TASK BRIEF
List all the lines in these records that hold "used".

--- RECORDS SUPPLIED Enclosed Below ---

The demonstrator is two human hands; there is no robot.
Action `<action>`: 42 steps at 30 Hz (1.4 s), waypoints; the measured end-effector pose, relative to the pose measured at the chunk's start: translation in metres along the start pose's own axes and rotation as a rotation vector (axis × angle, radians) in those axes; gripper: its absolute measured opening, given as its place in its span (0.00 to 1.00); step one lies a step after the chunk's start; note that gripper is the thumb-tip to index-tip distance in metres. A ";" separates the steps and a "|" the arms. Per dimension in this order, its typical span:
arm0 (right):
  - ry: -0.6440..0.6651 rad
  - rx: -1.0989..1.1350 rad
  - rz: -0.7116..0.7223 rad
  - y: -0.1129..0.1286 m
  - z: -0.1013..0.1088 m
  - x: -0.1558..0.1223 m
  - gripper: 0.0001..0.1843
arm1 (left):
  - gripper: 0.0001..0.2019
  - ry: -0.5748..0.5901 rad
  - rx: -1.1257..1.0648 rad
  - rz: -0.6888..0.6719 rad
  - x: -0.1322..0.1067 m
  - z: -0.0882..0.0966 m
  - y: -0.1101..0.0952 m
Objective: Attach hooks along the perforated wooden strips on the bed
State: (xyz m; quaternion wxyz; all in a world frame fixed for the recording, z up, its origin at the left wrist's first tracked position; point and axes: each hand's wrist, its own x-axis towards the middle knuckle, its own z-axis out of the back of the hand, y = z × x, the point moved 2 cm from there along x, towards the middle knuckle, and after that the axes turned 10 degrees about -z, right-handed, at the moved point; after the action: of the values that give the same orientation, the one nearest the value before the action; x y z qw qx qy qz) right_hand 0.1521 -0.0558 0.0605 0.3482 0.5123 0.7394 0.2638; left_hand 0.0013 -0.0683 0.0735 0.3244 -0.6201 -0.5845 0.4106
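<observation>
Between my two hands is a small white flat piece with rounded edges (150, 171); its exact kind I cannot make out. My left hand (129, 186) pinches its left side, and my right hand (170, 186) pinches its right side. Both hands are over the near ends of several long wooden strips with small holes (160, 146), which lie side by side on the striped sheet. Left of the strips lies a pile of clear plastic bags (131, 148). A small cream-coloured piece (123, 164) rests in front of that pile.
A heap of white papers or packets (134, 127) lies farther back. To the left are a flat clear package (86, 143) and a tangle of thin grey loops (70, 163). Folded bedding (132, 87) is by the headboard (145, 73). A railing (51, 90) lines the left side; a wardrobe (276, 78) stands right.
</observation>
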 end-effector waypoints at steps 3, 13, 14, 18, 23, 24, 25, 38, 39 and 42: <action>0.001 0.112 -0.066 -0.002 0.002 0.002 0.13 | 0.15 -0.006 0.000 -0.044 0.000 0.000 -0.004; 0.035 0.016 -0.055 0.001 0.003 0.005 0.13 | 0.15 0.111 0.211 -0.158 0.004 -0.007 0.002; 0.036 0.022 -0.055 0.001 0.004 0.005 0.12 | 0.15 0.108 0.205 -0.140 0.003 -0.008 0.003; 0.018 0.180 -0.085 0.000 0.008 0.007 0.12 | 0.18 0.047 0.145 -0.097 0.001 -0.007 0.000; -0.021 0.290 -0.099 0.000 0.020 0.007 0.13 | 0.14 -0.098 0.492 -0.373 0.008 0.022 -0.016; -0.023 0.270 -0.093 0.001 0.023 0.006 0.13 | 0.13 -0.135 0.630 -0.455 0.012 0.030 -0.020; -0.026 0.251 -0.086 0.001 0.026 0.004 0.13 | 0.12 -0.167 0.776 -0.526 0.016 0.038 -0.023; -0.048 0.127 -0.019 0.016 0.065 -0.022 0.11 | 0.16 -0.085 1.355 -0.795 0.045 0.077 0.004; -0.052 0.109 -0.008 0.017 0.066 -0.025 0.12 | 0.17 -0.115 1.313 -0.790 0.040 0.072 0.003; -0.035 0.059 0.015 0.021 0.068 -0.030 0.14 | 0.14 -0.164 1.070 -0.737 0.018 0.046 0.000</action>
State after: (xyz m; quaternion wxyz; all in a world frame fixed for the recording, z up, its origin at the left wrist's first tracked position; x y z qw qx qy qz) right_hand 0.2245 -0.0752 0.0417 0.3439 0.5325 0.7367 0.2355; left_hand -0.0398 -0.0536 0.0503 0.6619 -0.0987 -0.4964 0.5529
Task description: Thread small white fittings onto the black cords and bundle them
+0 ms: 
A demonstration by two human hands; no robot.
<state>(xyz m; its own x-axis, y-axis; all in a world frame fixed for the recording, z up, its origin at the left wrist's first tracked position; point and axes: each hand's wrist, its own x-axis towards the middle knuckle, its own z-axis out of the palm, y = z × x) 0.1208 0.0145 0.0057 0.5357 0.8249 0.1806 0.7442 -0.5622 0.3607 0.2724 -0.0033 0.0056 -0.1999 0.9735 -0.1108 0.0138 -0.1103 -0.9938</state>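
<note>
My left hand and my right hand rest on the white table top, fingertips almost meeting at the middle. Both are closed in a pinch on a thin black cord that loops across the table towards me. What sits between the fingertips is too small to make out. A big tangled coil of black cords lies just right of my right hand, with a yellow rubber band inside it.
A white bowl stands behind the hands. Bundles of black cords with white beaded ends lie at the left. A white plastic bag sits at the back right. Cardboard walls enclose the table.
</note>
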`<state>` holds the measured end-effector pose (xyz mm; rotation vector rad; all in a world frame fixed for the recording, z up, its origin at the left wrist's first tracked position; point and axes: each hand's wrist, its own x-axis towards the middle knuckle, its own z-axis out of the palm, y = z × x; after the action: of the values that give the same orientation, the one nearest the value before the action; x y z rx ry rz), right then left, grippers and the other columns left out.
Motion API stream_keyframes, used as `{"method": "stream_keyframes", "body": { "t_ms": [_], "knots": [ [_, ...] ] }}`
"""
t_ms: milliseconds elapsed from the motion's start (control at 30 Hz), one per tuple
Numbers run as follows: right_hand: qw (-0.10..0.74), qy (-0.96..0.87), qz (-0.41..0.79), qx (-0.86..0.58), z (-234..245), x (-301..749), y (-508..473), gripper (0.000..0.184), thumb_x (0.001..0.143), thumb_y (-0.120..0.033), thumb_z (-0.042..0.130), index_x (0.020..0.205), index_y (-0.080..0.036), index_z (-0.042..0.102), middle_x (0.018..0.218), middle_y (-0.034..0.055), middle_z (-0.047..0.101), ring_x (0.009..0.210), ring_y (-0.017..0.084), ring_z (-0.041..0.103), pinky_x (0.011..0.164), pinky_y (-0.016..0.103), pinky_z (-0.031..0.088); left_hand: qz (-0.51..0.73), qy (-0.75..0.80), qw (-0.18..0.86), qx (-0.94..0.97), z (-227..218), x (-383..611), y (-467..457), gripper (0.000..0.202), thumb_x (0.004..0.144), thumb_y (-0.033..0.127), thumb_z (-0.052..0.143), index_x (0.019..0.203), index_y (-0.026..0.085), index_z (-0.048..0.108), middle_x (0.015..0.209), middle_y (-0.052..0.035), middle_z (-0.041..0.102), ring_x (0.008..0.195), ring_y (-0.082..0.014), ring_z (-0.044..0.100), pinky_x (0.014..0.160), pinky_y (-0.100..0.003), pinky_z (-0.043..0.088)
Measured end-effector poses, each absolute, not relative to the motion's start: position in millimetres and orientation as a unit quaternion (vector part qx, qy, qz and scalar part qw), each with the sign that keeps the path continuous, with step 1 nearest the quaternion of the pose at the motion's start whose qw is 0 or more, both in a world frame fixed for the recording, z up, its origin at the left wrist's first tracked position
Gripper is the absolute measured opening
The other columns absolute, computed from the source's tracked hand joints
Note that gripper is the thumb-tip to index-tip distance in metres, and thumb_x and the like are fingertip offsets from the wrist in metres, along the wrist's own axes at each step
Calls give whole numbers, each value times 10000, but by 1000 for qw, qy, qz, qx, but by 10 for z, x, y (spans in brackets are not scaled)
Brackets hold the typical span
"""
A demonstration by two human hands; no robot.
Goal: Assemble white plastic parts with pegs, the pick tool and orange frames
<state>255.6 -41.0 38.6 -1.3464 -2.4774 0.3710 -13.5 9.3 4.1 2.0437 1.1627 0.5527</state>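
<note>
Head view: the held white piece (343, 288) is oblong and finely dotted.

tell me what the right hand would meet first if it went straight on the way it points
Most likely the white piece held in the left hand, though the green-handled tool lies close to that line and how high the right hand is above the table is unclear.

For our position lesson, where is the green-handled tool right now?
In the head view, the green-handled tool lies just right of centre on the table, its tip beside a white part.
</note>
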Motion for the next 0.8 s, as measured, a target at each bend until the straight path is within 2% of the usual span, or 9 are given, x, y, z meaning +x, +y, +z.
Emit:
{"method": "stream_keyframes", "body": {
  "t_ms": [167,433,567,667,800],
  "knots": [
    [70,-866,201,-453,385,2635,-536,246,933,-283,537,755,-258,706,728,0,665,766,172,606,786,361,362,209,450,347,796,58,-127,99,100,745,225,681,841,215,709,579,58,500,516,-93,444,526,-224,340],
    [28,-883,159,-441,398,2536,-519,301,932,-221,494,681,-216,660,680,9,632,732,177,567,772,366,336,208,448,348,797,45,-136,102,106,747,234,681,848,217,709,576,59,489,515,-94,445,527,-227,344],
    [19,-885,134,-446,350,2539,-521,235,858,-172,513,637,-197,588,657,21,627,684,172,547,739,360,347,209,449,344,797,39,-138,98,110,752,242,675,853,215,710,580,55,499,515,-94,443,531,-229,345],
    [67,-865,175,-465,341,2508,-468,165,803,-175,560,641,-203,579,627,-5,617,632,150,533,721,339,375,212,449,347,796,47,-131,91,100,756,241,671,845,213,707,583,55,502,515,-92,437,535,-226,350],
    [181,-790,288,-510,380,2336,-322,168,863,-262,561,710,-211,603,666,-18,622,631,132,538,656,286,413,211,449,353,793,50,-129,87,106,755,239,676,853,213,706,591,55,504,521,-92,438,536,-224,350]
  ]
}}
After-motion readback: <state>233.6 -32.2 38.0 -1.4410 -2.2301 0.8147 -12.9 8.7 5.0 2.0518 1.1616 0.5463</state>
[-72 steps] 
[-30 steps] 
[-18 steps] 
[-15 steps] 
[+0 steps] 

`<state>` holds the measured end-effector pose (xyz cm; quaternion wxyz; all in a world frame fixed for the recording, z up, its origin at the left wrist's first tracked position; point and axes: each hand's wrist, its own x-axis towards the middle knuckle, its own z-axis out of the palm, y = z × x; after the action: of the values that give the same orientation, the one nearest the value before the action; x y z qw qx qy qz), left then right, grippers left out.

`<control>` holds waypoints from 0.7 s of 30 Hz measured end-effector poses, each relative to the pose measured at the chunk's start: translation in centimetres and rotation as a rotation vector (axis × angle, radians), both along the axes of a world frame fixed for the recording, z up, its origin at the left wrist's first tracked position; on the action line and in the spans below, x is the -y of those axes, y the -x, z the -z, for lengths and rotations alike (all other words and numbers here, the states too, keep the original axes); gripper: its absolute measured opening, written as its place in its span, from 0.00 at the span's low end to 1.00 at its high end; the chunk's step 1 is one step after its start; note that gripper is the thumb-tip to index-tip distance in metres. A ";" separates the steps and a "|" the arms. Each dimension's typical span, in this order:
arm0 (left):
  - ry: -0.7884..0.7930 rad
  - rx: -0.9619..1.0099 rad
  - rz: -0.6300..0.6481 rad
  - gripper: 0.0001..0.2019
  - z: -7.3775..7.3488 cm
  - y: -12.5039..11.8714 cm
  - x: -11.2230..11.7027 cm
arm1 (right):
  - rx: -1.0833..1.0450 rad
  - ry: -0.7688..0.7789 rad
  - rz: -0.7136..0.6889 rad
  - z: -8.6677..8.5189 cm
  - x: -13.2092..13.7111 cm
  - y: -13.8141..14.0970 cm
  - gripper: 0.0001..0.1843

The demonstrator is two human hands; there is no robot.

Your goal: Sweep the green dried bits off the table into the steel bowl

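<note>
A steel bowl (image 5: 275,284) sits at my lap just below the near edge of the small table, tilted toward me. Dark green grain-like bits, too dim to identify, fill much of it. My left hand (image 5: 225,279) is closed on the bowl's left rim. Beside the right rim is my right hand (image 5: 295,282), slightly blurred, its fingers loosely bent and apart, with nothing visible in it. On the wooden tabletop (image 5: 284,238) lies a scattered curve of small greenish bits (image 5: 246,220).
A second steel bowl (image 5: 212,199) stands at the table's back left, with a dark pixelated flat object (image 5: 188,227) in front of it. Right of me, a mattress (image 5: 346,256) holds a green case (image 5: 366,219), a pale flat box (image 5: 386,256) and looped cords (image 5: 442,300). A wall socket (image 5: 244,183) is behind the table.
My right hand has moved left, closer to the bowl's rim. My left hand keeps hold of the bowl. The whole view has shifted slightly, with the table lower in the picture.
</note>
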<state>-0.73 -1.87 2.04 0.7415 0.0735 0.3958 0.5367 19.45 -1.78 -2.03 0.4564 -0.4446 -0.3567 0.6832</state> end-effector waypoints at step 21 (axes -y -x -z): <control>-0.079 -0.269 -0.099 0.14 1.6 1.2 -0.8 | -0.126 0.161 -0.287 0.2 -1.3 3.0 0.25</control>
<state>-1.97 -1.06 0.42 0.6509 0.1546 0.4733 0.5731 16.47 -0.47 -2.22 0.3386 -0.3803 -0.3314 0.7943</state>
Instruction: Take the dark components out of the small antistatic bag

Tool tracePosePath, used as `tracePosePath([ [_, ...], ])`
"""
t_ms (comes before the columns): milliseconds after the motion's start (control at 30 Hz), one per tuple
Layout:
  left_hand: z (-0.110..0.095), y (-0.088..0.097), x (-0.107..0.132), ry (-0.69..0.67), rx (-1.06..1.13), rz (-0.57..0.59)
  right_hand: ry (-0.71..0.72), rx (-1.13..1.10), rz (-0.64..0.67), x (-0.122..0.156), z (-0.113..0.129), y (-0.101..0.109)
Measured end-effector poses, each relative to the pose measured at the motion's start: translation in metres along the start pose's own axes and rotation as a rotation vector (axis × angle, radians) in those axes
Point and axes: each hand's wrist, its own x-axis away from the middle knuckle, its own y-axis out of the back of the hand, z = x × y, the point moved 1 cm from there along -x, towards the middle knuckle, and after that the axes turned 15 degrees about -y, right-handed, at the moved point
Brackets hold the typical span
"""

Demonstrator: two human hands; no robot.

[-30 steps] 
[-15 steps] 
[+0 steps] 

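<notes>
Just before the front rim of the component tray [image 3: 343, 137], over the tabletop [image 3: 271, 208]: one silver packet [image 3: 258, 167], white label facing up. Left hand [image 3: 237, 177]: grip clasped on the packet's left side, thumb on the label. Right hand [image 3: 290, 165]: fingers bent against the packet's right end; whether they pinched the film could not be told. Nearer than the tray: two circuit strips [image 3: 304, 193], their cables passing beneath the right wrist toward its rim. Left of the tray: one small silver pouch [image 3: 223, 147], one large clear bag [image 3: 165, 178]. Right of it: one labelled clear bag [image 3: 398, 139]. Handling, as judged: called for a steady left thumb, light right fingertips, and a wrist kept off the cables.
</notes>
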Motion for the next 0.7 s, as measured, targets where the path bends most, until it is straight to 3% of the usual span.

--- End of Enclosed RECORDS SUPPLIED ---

TASK SOLUTION
Motion API stream_keyframes, used as `{"method": "stream_keyframes", "body": { "t_ms": [_], "knots": [ [_, ...] ] }}`
Tool tracePosePath, used as `tracePosePath([ [_, ...], ])`

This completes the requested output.